Robert Hay has an easy-to-remember shorthand for remembering the most basic of guitar chords.
The system consists of terms related to the shapes and figures that the fingers make on the guitar fretboard – because of the diagonal aesthetic of the fingers, the C major chord is the "Stairstep Chord"; due to its blocky, squarish shape, the E minor is the "Quiet Coyote"; the D major's layout of the first and third fingers and their representation of animal ears is the root of the nickname "The Mickey Mouse Chord."
These nicknames have a special kind of approachability for the students in Coyote Hills Elementary School's Guitar Club, a group of kids who meet after school on a weekly basis to learn the basics of the instrument. The terms are simple and memorable, and they lack the stuffy rigidity music theory that might drive away young students looking for a mode of creative expression.
That sense of fun and informality has been at the heart of the Guitar Club since Hay, Coyote Hills' art teacher, kicked off the meetings shortly after the school opened in 2005. The free, after-school club has always been about helping interested students to find an enjoyable, pressure-free way to tackle a new instrument.
"I'm here to have fun with them and to teach them. It helps encourage the students who are passionate to play," Hay said, explaining that the group dynamic of the club adds another element to the instruction. "They can collaborate with one another and talk to each other about the guitar – that's what I like about it."
It's an approach that mirrors Hay's own experience to learning and playing the guitar. Hay took part in a similarly structured guitar group in seventh grade and didn't pick up the instrument again until college. It was his turn playing in the Coyote Hills Band, a group of teacher musicians who played at assemblies during the school's first year of operation that ultimately led to the creation of the after-school club.
"A parent saw me playing guitar and asked if I give private lessons," Hay said. "People caught wind of it. They'd poke their heads into the art room and ask if I taught. It spiraled into me starting a club. I figured if there were that many kids interested in guitar, I could offer instruction to a group."
Since its inception, Hay has drawn on input from the school's music teachers for tips on lesson structures and pedagogy. Financial support for the class came from the school's extra-curricular activities fund, and Coyote Hills community members also came through to support the foundling music class. From the outset, parents, teachers and other benefactors donated old, unused guitars so that any student looking to start learning had access to an instrument.
Eventually, the Guitar Club supplanted the faculty band at school events; now, the Guitar Club classes culminate in student performances at assemblies. They play old rock and roll tunes and beloved pop staples – students have a chance to play individually and in an ensemble.

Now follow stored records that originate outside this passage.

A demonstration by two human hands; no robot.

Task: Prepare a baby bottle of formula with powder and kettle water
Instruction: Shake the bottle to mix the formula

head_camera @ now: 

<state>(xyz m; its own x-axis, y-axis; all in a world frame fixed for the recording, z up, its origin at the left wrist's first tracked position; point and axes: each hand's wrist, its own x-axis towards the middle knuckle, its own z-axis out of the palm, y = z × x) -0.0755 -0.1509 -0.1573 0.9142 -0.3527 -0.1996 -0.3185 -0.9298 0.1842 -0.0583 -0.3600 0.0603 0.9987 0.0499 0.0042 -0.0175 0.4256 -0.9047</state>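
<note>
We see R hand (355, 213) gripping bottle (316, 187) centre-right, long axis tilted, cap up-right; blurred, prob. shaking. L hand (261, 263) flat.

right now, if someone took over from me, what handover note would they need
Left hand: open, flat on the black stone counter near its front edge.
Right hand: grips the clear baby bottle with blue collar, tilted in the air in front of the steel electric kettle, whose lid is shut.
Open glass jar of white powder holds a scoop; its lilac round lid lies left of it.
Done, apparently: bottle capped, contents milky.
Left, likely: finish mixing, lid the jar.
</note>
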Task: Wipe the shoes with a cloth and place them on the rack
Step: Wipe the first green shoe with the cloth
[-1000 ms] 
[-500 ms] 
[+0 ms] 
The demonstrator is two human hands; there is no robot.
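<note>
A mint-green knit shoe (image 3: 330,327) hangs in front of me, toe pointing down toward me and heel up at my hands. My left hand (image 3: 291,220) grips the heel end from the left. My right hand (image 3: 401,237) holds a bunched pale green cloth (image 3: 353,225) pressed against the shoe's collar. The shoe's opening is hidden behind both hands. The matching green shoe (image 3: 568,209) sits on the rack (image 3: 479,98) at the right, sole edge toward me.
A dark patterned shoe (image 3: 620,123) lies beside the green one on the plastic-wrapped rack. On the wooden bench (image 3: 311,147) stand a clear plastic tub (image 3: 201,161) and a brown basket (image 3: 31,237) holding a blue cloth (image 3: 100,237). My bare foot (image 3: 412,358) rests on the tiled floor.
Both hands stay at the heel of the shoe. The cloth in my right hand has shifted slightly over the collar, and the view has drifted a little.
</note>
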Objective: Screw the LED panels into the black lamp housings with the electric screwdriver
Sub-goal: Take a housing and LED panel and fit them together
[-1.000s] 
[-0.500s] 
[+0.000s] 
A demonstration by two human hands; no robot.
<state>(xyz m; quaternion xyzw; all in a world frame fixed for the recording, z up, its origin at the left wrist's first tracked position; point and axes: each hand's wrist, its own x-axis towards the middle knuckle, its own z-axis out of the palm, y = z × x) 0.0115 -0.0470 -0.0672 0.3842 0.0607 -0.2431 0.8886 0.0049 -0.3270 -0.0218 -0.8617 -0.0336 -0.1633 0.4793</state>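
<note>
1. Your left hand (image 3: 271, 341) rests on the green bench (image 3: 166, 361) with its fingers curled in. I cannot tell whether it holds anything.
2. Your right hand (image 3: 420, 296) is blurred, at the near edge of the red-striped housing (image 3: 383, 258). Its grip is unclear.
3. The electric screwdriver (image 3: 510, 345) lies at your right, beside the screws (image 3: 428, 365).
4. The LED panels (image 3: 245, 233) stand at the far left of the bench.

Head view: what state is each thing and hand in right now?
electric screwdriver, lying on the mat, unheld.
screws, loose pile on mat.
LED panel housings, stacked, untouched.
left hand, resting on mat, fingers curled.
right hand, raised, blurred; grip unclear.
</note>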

"The kids take over the role of musicians," Hay said. "They learn a song, and at the end of the assembly, the guitar kids get up and play songs for the rest of the school. That's the grand finale."
On a recent Thursday afternoon, a group of almost a dozen fourth- and fifth-graders reported to the art room to review chords, practice their strumming patterns and learn about the technical terms for the different parts of the instrument. Some students who didn't have guitars of their own found instruments waiting for them, while others came prepared with their own guitars from home. Before he kicked off the formal instruction, Hay circled the room, tuning up strings and fielding basic questions about the instruments.
William Pettigrew, a 10-year-old fifth-grader, worked out chords and melodies on an acoustic Yamaha. He told his fellow Guitar Club members about his favorite chords – G major and A major – and he picked out the opening riff from an old AC/DC tune. Pettigrew found inspiration to learn guitar from hearing his mother play, and from seeing the school's Guitar Club perform at school assemblies.
"My mom used to play a lot of old guitar songs, and I just thought to myself, 'I'd really like to be able to play those, too,'" Pettigrew said. "I like playing. I like getting into the rhythm and just jamming.
"I want to get really good at it so that I can impress all my friends and family," he added with a wry smile.